Daniel Patrick Carbone (U.S.): Hide Your Smiling Faces
Wandering the lakes, fields and forests of the rural American summer, Carbone’s feature-length debut Hide Your Smiling Faces promises a dose of beautiful nostalgia. Two young brothers with lovably unwashed faces grapple with death and loss in the tradition of Stand By Me and the works of director Terrence Malick, creating a film that the Brooklyn director hopes will call up viewers’ own lovably unwashed American childhoods.

Arvin Chen (Taiwan): Will You Still Love Me Tomorrow?
Following Au Revoir Taipei (2010), his charming debut film, Chen presents the North American première of his second romantic comedy, Will You Still Love Me Tomorrow?, in which a married optometrist and the future are not what they seem. Chen lends a glimmer of magic to the ordinary life of the befuddled everyman, wandering through big-box stores and racquetball courts.

Scott Coffey (U.S.): Adult World
Coffey, a former actor (he appeared in Ferris Bueller’s Day Off and Mulholland Drive), had his celebrated directorial debut in 2005 with Ellie Parker, in which an unemployed actress played by Naomi Watts strives to make a life for herself amid the absurdities of Hollywood.

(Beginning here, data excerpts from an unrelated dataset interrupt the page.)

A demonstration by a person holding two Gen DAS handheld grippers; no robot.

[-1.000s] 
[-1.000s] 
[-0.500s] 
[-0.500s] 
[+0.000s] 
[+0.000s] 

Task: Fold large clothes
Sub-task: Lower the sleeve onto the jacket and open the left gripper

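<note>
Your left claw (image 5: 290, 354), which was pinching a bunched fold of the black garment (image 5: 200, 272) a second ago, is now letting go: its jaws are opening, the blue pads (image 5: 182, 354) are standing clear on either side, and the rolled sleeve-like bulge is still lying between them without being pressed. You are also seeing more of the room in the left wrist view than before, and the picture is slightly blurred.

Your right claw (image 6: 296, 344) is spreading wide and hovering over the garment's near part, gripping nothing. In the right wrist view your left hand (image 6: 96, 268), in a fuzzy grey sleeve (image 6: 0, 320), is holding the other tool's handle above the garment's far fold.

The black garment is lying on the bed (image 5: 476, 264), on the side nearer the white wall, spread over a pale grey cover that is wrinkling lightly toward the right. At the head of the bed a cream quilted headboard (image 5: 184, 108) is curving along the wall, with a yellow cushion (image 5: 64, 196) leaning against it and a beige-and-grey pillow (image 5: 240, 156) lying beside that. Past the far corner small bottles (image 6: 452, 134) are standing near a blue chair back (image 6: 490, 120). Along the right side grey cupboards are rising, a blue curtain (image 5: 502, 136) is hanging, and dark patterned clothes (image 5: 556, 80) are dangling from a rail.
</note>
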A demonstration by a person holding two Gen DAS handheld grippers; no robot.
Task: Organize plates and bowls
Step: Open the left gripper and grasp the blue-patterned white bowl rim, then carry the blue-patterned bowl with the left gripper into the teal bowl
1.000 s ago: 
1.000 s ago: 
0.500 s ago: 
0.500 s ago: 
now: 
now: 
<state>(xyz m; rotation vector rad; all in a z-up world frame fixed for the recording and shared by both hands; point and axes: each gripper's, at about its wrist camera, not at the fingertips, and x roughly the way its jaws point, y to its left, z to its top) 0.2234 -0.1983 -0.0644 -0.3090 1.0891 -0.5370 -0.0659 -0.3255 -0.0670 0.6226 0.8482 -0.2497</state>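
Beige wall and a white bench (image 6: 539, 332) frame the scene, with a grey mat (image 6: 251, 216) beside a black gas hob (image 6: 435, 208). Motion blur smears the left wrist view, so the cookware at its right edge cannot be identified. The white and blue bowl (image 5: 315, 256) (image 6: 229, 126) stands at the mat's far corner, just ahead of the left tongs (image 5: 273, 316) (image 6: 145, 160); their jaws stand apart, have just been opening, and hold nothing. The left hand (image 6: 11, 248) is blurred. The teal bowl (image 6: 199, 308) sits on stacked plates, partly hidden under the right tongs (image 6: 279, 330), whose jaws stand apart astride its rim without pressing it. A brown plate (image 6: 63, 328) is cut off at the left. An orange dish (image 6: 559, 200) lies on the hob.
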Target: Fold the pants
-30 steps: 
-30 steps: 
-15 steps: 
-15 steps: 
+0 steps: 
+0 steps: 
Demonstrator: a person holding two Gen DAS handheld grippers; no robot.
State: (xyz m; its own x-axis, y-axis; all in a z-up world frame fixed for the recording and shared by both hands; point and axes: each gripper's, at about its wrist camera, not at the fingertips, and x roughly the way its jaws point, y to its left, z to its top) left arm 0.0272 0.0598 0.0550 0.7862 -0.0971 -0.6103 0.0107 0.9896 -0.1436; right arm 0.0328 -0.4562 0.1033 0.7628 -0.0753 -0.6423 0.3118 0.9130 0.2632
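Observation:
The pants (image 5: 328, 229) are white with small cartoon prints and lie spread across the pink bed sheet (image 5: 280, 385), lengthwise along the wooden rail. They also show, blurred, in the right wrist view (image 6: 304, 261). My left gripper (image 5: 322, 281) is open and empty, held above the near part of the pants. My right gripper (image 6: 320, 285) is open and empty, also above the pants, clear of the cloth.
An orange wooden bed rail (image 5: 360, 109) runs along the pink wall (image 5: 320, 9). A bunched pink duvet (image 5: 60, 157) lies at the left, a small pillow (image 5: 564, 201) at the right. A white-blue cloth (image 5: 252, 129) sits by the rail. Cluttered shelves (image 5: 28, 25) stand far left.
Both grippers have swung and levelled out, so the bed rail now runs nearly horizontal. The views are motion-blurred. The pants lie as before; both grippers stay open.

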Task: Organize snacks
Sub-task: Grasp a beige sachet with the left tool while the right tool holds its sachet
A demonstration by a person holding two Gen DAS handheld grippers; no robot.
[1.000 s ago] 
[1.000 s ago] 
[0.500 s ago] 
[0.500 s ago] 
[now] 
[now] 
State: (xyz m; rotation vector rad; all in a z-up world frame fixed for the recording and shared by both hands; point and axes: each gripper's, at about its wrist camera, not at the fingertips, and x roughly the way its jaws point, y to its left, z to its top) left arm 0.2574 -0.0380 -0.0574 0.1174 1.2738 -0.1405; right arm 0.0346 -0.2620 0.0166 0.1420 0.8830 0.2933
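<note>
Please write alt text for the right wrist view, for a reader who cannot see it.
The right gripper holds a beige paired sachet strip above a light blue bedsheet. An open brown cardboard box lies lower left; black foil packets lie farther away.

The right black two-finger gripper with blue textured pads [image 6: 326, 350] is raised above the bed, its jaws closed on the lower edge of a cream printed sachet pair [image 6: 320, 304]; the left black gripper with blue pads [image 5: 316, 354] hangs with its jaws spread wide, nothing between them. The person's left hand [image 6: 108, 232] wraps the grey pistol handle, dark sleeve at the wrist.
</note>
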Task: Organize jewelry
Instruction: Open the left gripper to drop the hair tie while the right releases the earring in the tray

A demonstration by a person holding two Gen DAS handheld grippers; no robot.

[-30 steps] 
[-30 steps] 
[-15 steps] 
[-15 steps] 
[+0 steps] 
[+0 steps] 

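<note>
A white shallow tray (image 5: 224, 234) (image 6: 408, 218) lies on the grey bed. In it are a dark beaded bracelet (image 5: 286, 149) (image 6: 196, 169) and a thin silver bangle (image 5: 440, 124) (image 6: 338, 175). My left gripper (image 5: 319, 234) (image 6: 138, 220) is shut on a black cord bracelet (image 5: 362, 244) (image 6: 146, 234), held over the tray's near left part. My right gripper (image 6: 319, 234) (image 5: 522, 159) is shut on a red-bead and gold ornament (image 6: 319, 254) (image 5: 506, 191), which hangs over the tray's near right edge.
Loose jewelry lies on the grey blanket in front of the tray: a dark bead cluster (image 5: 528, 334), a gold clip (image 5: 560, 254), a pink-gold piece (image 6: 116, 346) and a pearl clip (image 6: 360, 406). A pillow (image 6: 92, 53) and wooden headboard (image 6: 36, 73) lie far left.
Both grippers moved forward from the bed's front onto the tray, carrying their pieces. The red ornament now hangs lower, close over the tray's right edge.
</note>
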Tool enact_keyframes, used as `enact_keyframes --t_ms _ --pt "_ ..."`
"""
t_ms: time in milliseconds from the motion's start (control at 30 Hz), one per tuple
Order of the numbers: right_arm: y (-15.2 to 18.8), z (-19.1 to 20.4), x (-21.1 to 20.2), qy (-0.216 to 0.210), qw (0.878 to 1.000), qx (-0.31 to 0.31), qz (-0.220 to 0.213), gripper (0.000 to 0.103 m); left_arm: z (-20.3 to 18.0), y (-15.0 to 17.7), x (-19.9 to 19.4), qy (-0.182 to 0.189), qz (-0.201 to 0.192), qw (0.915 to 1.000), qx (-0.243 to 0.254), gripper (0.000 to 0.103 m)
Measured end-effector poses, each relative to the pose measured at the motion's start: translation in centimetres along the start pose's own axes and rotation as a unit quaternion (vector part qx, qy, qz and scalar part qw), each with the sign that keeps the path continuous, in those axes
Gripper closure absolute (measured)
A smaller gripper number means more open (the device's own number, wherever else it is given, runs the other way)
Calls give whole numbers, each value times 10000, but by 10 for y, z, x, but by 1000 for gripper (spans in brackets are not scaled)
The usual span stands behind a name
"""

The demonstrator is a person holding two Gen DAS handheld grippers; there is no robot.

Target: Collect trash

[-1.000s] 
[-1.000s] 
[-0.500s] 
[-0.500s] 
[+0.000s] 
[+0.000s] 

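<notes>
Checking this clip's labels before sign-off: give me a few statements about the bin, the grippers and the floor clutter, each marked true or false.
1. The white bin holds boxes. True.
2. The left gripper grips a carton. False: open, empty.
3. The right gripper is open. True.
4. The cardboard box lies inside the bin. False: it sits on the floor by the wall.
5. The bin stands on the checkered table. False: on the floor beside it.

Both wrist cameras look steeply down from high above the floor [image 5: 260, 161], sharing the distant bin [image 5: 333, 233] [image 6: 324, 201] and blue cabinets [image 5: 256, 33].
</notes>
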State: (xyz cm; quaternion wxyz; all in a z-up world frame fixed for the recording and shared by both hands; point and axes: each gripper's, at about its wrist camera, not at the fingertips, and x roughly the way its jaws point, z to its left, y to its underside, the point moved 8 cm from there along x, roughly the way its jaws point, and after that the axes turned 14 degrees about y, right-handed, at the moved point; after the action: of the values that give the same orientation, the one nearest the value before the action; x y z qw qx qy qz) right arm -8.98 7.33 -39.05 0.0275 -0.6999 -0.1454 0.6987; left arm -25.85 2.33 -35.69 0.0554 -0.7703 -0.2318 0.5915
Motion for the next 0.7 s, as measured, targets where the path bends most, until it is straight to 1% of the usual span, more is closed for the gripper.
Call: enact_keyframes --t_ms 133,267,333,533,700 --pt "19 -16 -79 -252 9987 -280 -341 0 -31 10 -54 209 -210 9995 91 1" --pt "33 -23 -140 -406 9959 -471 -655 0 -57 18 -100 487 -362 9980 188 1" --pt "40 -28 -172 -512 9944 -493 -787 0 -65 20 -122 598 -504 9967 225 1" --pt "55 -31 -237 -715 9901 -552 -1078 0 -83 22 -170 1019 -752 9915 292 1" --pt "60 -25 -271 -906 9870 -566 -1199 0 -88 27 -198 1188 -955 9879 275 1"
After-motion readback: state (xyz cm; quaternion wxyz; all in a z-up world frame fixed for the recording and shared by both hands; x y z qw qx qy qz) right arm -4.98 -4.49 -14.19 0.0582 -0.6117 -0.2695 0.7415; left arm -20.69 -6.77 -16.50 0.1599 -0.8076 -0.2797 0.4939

For his most recent indie flick—premiering at TFF—Coffey focuses on a remote town in upstate New York, home to a reclusive writer (John Cusack) and an unemployed poet (Emma Roberts) striving to kick-start her career amid the absurdities of her job at a mom-and-pop sex shop called Adult World.

Jessica Oreck (U.S.): Aatsinki: The Story of Arctic Cowboys
In her debut documentary, Beetle Queen Conquers Tokyo (2009), Oreck traced the Japanese love for insects, shifting the ambit of the nature film from creatures-in-wilderness to cultural relationships between people and the natural world. That investigation continues with the TFF world première of Aatsinki: The Story of Arctic Cowboys, which follows two reindeer-herding brothers, Aarne and Lasse Aatsinki, and their families through the wilds and winters of the Finish arctic. Oreck lived with the siblings for about nine months over a year and a half.

Richard Raaphorst (Netherlands): Frankenstein’s Army
Raaphorst, a Danish commercial director, became a genre sensation when the trailer for his zombie flick Worst Case Scenario went viral in 2007. In his first completed feature-length project, the ghoulishly sepia-toned Frankenstein’s Army (pictured above) gives horror buffs a breed of ghoul that predates the retroviruses of AMC’s The Walking Dead. The film depicts a World War II era, when limbs were sewn together and reanimated by mad Nazi scientists.